* [Task description] Would you return, word for word, the lines of the data below from the line with "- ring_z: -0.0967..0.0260" through the line with "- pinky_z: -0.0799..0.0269", and no others?

Dataset items:
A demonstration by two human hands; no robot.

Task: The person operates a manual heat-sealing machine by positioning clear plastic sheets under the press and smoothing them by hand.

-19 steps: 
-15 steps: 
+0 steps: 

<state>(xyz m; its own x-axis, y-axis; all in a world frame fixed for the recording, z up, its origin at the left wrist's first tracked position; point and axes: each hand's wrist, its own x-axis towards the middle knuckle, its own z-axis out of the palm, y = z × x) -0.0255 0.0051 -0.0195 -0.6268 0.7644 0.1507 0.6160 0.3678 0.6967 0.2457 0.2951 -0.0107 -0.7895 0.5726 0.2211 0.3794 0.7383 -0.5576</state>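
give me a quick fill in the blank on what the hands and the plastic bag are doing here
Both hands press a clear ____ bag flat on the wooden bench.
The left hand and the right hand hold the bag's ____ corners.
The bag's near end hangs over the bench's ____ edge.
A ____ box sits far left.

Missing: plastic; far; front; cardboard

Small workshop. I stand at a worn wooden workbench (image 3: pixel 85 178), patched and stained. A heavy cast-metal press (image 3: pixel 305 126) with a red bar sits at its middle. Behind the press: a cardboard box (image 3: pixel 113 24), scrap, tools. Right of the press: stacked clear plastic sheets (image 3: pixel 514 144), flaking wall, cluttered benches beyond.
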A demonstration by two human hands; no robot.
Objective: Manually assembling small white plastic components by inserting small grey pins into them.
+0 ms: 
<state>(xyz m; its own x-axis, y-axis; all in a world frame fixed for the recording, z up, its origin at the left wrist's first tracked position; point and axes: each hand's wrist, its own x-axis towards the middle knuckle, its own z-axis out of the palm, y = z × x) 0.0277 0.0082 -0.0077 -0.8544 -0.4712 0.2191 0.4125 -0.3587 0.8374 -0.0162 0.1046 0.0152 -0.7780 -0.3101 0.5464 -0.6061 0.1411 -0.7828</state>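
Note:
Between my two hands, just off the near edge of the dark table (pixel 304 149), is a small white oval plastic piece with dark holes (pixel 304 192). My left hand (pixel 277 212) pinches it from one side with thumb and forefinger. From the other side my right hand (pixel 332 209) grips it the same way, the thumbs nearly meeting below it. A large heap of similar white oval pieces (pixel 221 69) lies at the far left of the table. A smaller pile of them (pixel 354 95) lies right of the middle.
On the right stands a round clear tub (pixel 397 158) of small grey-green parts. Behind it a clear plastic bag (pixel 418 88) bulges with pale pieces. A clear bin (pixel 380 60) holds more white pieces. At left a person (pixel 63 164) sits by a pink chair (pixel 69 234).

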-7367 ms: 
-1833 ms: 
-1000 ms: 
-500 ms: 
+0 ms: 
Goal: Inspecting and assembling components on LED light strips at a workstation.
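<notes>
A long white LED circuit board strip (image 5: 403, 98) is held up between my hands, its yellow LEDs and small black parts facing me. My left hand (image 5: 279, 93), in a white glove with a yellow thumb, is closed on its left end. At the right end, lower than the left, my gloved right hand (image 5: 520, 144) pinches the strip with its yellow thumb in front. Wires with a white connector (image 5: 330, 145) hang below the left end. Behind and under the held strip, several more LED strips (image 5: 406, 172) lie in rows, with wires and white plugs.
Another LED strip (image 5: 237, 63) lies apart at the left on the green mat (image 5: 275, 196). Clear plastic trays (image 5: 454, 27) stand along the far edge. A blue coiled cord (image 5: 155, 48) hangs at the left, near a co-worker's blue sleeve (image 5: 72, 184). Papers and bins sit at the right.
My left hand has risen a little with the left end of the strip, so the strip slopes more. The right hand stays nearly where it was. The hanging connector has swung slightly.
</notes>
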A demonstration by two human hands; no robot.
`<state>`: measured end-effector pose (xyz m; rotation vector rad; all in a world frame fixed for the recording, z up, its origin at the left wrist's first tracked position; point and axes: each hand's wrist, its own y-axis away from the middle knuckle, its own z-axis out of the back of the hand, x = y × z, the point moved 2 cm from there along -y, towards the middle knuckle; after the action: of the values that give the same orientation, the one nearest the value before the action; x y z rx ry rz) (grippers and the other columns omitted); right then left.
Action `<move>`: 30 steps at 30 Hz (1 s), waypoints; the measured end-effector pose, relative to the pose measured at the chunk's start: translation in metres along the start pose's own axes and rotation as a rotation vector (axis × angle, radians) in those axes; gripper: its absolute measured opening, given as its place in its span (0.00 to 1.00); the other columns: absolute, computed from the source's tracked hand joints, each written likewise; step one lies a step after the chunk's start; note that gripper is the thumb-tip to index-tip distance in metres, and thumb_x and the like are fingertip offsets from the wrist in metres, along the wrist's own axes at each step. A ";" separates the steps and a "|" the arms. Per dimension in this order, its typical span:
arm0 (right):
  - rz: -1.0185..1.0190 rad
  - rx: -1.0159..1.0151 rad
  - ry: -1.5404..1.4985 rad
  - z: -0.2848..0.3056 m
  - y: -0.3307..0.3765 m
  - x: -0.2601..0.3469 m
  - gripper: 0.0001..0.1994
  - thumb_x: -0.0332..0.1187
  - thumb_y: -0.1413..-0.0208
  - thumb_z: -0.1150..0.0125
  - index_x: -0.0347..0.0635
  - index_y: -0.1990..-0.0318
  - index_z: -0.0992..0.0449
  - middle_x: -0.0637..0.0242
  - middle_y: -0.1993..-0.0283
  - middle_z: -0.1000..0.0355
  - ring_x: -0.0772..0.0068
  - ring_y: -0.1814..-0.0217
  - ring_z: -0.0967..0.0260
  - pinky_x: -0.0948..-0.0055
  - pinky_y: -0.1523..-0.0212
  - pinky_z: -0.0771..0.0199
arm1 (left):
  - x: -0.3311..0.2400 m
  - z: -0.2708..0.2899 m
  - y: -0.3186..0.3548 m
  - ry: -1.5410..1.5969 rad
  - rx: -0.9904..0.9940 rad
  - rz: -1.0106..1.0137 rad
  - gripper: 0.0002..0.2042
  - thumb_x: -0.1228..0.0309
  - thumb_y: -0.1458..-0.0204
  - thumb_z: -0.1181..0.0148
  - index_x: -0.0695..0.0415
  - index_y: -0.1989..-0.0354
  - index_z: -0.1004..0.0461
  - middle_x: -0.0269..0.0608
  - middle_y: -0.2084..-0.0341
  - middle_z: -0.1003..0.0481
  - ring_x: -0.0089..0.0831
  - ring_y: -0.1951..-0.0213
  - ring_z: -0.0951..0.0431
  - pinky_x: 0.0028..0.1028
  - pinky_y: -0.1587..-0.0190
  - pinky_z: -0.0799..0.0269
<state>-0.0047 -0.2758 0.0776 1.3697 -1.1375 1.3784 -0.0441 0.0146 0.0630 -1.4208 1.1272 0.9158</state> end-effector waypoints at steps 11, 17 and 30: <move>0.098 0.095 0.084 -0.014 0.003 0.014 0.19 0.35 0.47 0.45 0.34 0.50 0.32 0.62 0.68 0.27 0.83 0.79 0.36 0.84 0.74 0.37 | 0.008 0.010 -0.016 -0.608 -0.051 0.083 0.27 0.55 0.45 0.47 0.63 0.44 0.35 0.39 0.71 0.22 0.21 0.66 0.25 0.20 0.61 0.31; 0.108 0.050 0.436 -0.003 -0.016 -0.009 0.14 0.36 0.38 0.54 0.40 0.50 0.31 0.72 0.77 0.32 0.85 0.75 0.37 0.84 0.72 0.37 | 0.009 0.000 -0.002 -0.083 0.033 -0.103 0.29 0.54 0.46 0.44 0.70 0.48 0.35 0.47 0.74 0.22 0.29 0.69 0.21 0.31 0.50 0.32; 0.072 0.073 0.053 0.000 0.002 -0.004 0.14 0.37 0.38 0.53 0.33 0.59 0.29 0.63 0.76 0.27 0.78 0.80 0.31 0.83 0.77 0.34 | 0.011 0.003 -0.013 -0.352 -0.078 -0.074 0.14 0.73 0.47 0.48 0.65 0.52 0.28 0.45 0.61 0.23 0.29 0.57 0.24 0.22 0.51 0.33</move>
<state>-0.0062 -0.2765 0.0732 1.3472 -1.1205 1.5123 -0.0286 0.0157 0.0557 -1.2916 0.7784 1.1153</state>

* [Exercise response]
  - ring_z: -0.0967..0.0260
  - pinky_x: -0.0948..-0.0055
  - pinky_y: -0.1523..-0.0212
  - pinky_z: -0.0771..0.0199
arm1 (left):
  - x: -0.3311..0.2400 m
  - z: -0.2708..0.2899 m
  - y: -0.3186..0.3548 m
  - ry: -1.5410..1.5969 rad
  - rx: -0.9904..0.9940 rad
  - rz: -1.0106..1.0137 rad
  - gripper: 0.0002..0.2042
  - thumb_x: -0.1228..0.0309
  - thumb_y: -0.1458..-0.0204
  - thumb_z: -0.1181..0.0148
  - index_x: -0.0695..0.0415
  - index_y: -0.1989..-0.0354
  - index_z: -0.1004..0.0461
  - middle_x: -0.0269..0.0608
  - middle_y: -0.2084..-0.0341
  - middle_z: -0.1003..0.0481
  - ring_x: -0.0089..0.0831
  - ring_y: -0.1951..-0.0213
  - ring_z: -0.0951..0.0431
  - pinky_x: 0.0028..0.1028
  - pinky_y: -0.1587..-0.0190
  - pinky_z: -0.0799..0.0269

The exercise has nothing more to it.